As a sportswriter, I would meet scores of famous and semi-famous athletes -- college coaches, NFL players and coaches, soon-to-be NFL players, Olympians, PGA stars and more. Through the newspaper business, I also met famous non-sports folks like senators, congressmen, former presidents and TV stars -- if you consider Enos from "The Dukes of Hazzard" a TV star; having grown up in the 1970s and '80s, I most certainly did!

As my writing expanded beyond sports, I got to do interviews with musicians such as Charlie Daniels and TV star John Schneider, who played Bo on "The Dukes of Hazzard." (When I can finally get hold of Daisy Duke, my journalism career will be complete!) I was supposed to interview Hank Williams Jr., but when I called, his manager Merle Kilgore yelled at me, "Hank ain't doin' no damn interviews!" and slammed the phone down. Can't win 'em all.

When I first started meeting famous folks, I was nervous. And I remember having my bubble burst after I got real excited about meeting one of my sports heroes, only to find out he was a jerk in private. After that, I quit getting so excited about meeting famous folks. Be

they sports stars or Enos or Bo, famous folks run the gamut of personalities -- just like the rest of us. Some are super nice (like me). Others are jerks. Some waver between the two. The more humble their starts, though, the less likely they were to be jerks.

Last weekend, I had the chance to meet Grammy-winning musician John Mayer. It's not because John longed to meet one of the greatest writers ever to hail from Possum Holler, although I'm sure that had an awful lot to do with it. It's more that we both have soft spots for veterans, and our efforts to serve those who have served us just happened to cross paths.

It's our mutual concern for veterans that allowed his people (managers and such) and my people (me) to finally connect. His people got me backstage passes to meet John so I could thank him in person for volunteering on a project. I was excited about this, but my wife was ecstatic.

John Mayer is her favorite musician -- a common theme with women -- so weeks earlier I had gotten tickets for his show in Atlanta as part of her birthday present. When she found out later we were invited backstage, she was darn near delirious. But she was also nervous.

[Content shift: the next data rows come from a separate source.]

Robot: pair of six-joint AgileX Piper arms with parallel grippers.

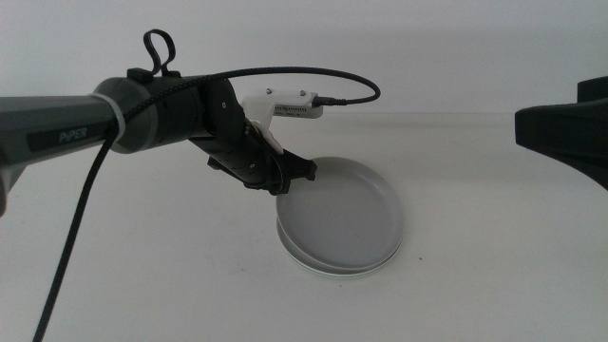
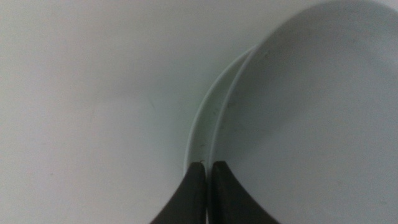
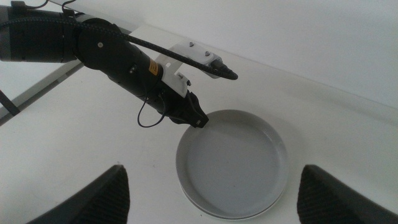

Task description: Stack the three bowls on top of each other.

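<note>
Sitting near the middle of the white table [image 1: 494, 285], a little right of centre, is the shallow round matte grey bowl [image 1: 347, 214], top of a stack. Under it a pale mint green rim [image 1: 296, 252] shows as a thin crescent along the near-left side; in the left wrist view the same green edge [image 2: 208, 109] runs just outside the grey one [image 2: 311, 112]. A third, white bowl cannot be told apart from here; it may lie at the bottom of the pile, hidden.

Grey bowl: low rim, flat floor, plain, no marks of note. It sits slightly offset toward the far right over the green one, not quite concentric.

Left gripper [image 1: 302, 174]: at the far-left rim of the grey bowl, arm reaching in from the left. Jaws drawn together with the thinnest gap, tips right at the rim; whether they pinch the rim cannot be told. The bowl lies to the right of the fingers, and near.

Right gripper [image 3: 211, 193]: held well above and to the right, jaws spread wide, nothing in them. It waits.

Judgement: left arm is the nearer by far; stack looks done or nearly so, pending release.
</note>
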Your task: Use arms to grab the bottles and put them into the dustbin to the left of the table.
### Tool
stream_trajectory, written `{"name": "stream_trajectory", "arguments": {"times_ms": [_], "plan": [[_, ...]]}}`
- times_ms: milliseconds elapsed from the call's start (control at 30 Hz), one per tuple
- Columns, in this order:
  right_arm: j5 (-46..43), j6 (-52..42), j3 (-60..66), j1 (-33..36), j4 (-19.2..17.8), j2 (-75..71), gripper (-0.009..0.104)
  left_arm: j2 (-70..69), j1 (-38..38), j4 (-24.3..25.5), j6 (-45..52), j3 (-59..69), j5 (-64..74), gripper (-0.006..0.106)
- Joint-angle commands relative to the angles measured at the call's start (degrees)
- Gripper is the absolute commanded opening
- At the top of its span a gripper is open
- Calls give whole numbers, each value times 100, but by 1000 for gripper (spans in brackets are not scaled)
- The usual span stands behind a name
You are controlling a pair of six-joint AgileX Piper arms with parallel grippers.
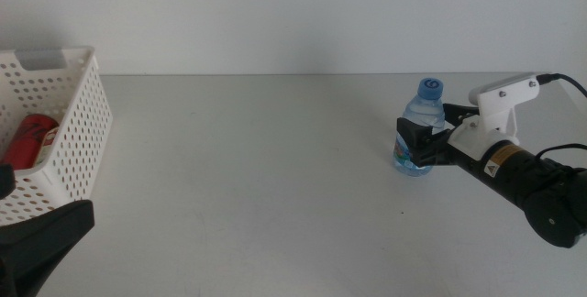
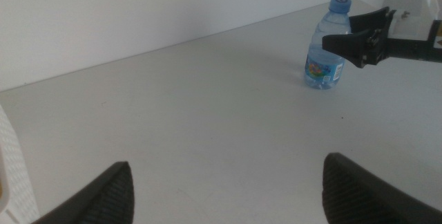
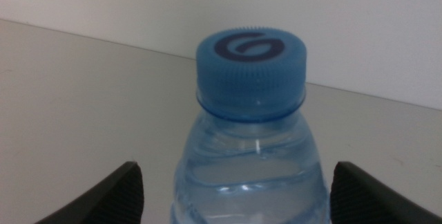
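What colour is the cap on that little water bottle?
Blue cap, with a darker swirl mark on top; clearest in the right wrist view.

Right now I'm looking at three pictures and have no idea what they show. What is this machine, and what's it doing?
It is two robot arms at a table, each ending in a two-jawed gripper. One picture looks down over the table; the other two come from cameras on the wrists. The right gripper has its open jaws either side of an upright water bottle, not visibly squeezing it. The wrist view shows its blue cap up close. The left gripper waits, open, near the white basket, which already holds a red can.
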Motion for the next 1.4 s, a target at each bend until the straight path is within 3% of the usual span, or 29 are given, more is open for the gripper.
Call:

"I've never met anyone I wanted to meet before," she said.

"Gee, thanks."

"I mean nobody famous -- well, except for Tommy 'Wildfire' Rich," she clarified.

John turned out to be who I expected -- a genuinely nice and humble guy who cares about other folks. We talked about working with veterans, and he signed an album for my wife and posed for pictures. And his "people" were just as nice. I'm glad that my wife's first celebrity meeting since Tommy "Wildfire" Rich was not a bubble-burster.

He did burst my bubble, however, with a masterful performance on stage, doing things on a guitar that just aren't humanly possible.

Next time I whip out my guitar to serenade my wife with Jimmy Buffett's "Margaritaville" or Adam Sandler's "The Chanukah Song," she won't be the least bit impressed unless I play it behind my back. Thanks a lot, John.

But, after getting my wife backstage to meet her favorite musician, at least I pretty much have brownie points for life. She even said, "You can do anything you want now," before wisely adding, "within reason."

I began testing what qualifies as "within reason" before we even got out of metro Atlanta as we stopped at a Waffle House on the way home.

"What'll it be?" our waitress asked me.

"I'll have a bacon omelet with extra bacon and a side of bacon," I said. I looked nervously at my wife, who just smiled.

"And biscuit or toast?"


Ahh, life is good -- higher in cholesterol, but very good. Thanks a lot, John!